- GOAL OF THE EXERCISE
The answer must consist of every line in the data below that holds the word "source".

═══ SUPPLIED INFORMATION ═══

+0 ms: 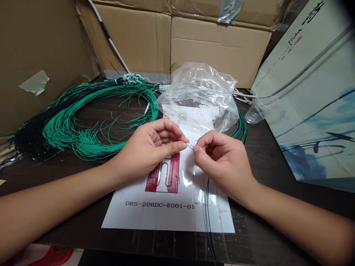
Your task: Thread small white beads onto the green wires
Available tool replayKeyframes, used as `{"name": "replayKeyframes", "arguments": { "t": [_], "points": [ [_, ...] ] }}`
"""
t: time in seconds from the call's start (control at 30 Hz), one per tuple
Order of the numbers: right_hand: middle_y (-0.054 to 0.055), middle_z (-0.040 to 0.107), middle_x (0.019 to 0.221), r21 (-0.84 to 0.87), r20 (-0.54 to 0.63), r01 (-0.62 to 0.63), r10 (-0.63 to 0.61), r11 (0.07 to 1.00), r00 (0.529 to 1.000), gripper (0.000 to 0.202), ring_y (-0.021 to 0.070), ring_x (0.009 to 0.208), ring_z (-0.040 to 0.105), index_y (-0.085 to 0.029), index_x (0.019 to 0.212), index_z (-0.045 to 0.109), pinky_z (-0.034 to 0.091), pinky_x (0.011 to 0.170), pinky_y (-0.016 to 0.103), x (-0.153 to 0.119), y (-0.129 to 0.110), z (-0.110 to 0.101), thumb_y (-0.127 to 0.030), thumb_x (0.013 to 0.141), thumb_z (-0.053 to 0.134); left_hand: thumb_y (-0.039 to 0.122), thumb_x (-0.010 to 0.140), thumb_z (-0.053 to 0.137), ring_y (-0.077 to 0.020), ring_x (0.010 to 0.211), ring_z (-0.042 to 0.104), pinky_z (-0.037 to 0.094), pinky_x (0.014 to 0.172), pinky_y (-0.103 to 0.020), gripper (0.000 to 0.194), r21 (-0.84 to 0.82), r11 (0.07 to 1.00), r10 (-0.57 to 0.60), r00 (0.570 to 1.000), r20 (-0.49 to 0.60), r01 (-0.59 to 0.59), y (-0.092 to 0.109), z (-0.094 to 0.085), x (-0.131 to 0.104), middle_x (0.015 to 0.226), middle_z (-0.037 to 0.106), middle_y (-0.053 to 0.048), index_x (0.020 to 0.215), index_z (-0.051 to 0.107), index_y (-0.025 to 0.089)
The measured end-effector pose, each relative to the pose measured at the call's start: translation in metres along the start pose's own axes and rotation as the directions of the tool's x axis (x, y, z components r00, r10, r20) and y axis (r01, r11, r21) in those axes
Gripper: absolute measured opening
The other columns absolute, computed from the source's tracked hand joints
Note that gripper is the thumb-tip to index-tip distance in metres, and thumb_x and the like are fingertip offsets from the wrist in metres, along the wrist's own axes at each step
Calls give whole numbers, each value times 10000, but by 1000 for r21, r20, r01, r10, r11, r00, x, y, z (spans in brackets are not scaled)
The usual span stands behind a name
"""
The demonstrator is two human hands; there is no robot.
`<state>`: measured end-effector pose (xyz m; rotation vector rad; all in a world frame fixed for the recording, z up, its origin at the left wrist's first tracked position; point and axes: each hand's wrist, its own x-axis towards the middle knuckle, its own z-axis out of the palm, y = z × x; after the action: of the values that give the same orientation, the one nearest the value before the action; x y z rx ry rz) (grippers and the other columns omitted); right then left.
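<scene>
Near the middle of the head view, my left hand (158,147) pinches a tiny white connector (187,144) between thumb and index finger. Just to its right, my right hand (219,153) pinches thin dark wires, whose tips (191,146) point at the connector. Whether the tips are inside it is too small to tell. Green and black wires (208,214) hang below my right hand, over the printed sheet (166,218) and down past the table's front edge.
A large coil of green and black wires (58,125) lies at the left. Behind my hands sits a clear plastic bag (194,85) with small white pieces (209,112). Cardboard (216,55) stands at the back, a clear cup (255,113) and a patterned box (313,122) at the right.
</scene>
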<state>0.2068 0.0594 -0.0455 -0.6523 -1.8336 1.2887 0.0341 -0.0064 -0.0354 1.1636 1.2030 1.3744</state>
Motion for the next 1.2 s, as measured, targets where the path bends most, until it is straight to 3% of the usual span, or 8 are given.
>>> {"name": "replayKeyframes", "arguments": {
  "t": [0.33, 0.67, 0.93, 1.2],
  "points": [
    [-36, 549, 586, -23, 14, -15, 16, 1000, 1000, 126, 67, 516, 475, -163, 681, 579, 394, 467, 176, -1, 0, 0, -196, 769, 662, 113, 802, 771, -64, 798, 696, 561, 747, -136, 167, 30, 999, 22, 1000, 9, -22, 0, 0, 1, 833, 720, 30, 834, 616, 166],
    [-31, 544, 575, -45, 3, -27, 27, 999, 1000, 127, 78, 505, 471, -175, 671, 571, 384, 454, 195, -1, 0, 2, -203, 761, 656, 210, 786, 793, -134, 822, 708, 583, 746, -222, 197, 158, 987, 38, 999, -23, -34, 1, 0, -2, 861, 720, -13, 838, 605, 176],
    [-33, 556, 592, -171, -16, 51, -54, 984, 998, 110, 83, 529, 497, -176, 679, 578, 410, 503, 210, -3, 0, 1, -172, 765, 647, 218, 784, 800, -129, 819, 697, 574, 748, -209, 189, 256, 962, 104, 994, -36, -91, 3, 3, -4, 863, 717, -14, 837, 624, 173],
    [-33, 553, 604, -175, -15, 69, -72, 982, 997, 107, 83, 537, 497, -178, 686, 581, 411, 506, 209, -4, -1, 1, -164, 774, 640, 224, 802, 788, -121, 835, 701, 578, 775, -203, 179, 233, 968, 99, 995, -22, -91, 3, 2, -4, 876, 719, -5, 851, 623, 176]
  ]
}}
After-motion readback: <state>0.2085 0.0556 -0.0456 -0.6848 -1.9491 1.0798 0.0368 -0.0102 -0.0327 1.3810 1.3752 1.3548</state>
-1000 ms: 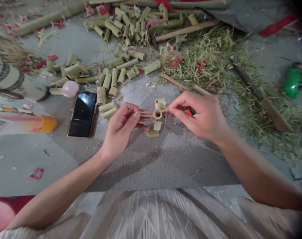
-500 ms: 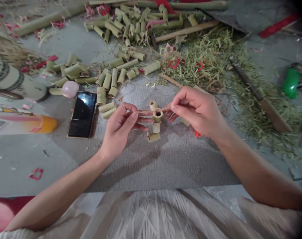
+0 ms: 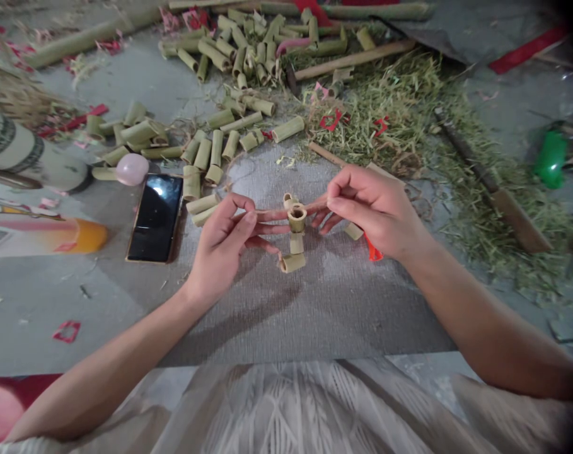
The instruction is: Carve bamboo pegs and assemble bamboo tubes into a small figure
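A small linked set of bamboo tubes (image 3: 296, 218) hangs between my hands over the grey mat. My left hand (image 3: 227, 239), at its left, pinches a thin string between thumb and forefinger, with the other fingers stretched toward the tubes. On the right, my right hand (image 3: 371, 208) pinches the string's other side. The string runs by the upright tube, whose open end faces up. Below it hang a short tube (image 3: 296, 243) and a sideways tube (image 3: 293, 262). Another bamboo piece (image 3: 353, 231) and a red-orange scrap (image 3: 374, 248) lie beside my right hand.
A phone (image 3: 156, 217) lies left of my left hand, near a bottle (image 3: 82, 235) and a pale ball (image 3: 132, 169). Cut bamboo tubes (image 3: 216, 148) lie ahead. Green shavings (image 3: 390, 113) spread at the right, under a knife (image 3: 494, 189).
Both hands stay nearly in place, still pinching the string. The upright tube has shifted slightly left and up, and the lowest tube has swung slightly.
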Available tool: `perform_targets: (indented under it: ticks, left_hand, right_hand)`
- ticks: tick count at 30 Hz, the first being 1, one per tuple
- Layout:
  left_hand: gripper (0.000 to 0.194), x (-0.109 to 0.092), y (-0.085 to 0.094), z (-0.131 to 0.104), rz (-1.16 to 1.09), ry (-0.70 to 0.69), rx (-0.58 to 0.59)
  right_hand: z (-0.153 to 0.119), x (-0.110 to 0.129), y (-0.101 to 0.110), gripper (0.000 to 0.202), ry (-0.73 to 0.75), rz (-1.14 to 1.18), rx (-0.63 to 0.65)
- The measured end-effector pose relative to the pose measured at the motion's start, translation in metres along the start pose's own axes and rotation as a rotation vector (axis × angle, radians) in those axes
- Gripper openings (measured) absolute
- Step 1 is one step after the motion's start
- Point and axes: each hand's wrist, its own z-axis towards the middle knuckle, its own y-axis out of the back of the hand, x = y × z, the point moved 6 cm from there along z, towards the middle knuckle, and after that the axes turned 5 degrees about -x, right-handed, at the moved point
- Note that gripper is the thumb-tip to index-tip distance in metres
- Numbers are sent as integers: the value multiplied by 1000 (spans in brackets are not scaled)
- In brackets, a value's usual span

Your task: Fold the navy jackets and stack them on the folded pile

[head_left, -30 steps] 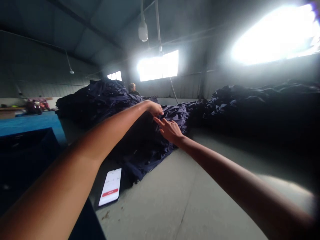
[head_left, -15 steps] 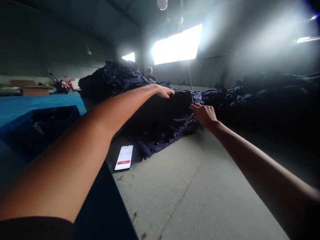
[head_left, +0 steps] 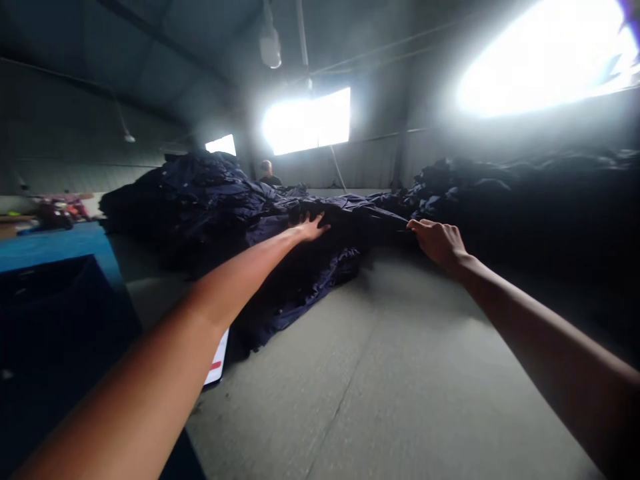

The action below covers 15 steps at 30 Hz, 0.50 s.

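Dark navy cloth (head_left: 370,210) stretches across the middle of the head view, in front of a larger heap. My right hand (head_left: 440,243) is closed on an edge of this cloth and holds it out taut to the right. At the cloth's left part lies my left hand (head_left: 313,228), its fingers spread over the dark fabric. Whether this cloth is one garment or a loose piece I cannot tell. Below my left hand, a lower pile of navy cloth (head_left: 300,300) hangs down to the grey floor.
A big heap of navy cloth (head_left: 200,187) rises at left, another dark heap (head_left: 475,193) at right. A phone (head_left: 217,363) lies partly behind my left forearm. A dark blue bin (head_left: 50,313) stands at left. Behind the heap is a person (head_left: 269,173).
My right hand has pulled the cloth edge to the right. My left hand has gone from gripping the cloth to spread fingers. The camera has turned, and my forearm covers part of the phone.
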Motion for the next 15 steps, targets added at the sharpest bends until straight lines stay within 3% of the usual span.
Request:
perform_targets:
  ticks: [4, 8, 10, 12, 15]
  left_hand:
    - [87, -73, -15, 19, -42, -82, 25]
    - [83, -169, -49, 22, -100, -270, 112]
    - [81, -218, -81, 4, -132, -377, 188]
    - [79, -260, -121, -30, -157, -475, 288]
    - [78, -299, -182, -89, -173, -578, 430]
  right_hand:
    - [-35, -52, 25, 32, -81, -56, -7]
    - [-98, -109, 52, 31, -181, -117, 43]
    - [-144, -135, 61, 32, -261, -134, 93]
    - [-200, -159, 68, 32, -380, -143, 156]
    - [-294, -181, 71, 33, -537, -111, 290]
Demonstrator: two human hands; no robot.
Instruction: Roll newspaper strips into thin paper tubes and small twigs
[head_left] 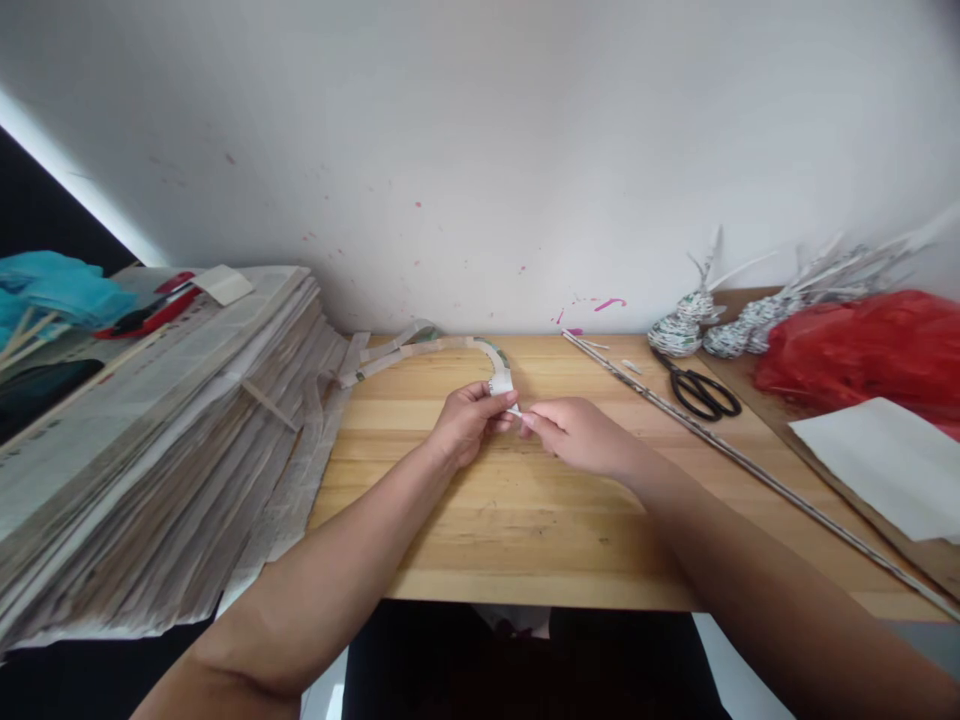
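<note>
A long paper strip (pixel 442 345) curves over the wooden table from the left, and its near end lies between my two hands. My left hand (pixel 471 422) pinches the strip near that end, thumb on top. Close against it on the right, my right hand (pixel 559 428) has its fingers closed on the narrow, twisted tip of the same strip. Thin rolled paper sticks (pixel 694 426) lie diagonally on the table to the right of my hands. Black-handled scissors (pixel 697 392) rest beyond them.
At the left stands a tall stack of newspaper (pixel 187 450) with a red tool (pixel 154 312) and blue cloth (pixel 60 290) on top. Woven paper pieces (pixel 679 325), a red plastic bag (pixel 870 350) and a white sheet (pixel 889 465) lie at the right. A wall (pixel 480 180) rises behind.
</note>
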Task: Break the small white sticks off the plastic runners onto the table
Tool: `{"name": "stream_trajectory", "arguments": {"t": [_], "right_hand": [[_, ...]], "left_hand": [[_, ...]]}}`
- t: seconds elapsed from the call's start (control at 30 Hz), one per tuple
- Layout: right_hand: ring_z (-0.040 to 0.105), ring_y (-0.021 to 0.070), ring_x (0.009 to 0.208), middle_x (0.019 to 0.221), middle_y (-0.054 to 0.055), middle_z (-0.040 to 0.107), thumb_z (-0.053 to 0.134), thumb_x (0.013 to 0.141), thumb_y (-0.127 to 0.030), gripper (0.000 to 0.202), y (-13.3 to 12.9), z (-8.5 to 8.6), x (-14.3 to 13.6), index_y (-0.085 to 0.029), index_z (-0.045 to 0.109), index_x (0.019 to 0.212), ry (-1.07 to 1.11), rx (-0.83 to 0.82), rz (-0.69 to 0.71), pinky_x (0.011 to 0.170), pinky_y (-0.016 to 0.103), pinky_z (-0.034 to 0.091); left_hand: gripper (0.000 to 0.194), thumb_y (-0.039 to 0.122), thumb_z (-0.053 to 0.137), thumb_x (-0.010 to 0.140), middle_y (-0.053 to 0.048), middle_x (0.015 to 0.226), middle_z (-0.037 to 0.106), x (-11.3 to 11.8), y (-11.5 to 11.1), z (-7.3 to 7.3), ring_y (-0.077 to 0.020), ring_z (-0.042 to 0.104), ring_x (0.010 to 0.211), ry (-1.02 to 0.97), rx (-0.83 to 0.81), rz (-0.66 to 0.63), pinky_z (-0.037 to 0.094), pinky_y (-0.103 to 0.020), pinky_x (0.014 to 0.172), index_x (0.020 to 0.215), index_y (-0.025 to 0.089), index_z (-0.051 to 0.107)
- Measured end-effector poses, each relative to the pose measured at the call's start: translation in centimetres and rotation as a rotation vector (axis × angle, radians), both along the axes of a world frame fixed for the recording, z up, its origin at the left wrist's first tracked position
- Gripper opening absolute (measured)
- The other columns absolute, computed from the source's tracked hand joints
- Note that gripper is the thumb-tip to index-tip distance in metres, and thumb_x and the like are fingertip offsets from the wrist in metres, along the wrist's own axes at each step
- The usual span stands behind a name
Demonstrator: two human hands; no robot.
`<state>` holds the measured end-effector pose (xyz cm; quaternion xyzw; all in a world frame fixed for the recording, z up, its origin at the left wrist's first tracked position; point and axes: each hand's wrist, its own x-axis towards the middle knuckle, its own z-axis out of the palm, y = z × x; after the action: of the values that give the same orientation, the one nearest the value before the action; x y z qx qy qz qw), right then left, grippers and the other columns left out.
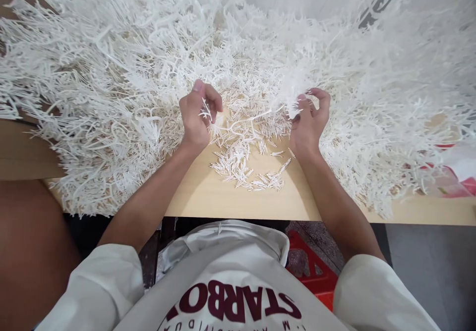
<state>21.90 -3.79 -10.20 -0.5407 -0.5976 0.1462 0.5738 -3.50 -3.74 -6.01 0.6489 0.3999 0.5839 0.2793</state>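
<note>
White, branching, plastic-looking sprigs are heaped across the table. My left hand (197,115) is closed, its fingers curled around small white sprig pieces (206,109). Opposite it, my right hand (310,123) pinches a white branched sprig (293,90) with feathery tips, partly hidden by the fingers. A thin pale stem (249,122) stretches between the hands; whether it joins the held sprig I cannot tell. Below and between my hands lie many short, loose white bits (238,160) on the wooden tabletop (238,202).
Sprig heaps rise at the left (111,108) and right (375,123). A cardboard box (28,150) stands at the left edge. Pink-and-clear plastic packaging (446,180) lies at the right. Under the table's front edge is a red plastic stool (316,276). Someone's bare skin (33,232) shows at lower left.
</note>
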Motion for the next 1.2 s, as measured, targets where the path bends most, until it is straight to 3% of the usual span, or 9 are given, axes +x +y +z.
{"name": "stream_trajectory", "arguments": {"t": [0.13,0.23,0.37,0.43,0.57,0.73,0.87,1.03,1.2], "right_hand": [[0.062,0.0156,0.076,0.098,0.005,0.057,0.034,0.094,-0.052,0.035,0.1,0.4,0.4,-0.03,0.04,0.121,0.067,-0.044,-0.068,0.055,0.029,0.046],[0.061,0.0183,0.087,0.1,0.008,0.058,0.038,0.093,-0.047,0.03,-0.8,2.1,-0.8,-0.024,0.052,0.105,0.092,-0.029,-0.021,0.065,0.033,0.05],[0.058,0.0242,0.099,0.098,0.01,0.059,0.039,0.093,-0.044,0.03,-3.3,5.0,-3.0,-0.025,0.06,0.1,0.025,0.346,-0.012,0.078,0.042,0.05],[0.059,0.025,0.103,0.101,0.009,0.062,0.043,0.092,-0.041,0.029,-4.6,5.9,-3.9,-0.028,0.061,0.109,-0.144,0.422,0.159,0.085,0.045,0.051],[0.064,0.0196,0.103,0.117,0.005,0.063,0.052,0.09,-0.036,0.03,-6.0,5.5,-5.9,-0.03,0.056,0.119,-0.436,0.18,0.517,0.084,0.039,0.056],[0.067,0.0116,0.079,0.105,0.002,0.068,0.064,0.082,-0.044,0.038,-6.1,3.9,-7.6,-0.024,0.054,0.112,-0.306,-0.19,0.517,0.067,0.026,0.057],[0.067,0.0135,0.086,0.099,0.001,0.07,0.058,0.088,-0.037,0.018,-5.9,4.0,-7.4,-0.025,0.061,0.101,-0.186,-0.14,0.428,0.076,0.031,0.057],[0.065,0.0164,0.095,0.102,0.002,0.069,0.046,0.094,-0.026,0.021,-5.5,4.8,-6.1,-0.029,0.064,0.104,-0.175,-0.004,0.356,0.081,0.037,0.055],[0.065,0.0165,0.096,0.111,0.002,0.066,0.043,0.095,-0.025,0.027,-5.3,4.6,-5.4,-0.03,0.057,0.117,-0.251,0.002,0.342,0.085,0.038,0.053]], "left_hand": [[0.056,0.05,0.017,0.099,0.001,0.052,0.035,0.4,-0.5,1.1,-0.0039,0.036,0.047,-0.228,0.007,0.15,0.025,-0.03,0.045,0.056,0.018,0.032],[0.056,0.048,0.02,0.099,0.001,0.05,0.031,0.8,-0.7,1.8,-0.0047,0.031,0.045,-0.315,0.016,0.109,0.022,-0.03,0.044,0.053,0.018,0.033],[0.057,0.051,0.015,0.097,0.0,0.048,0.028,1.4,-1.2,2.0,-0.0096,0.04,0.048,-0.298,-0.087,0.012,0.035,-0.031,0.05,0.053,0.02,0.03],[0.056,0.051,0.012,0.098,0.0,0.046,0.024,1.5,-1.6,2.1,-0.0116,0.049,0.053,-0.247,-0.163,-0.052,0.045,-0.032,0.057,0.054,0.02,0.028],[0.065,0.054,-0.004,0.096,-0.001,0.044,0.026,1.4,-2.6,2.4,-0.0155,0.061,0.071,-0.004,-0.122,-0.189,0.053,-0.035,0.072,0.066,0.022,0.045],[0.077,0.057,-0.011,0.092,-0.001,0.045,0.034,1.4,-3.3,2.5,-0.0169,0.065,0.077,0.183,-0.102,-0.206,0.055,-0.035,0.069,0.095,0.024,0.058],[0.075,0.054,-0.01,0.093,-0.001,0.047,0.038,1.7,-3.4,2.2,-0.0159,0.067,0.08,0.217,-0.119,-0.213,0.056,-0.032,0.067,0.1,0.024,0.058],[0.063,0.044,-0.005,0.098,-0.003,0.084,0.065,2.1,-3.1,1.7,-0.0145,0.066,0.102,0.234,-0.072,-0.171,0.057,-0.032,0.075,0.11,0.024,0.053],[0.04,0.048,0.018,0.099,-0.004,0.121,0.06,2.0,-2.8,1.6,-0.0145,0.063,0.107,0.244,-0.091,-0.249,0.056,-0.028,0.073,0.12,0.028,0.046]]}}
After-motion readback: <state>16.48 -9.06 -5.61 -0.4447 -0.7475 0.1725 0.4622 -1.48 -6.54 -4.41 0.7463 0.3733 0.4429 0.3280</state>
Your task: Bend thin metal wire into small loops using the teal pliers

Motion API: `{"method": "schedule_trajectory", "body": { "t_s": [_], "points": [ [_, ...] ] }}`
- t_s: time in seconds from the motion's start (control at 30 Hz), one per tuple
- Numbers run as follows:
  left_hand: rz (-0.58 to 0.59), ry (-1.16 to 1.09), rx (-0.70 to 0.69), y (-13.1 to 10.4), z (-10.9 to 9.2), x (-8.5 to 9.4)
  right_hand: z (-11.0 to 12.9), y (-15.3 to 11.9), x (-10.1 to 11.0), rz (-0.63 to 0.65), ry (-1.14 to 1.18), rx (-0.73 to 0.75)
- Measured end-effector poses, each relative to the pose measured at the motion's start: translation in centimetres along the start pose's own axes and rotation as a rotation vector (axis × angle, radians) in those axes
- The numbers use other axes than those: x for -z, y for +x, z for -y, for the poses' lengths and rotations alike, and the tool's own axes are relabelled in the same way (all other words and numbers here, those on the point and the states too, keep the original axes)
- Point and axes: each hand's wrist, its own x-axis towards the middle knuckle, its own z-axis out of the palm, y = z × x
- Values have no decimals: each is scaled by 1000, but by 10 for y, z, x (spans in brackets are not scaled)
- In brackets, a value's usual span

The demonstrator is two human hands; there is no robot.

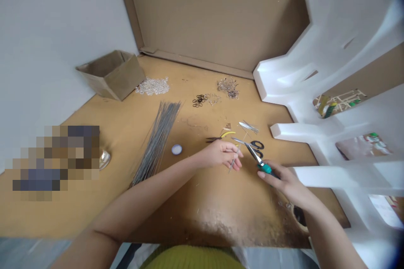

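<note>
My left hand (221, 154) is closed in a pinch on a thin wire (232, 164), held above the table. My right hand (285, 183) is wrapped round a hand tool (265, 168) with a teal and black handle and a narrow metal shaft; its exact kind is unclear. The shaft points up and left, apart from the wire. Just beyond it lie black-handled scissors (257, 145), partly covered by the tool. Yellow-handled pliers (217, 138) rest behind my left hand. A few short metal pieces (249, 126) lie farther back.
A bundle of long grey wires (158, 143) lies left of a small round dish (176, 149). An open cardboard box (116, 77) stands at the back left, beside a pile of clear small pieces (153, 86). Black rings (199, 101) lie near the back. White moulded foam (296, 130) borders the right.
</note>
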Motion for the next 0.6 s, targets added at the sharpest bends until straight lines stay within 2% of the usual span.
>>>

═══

- WRITTEN SOLUTION
The other columns absolute, computed from the source's tracked hand joints
- The other columns absolute, computed from the source's tracked hand joints

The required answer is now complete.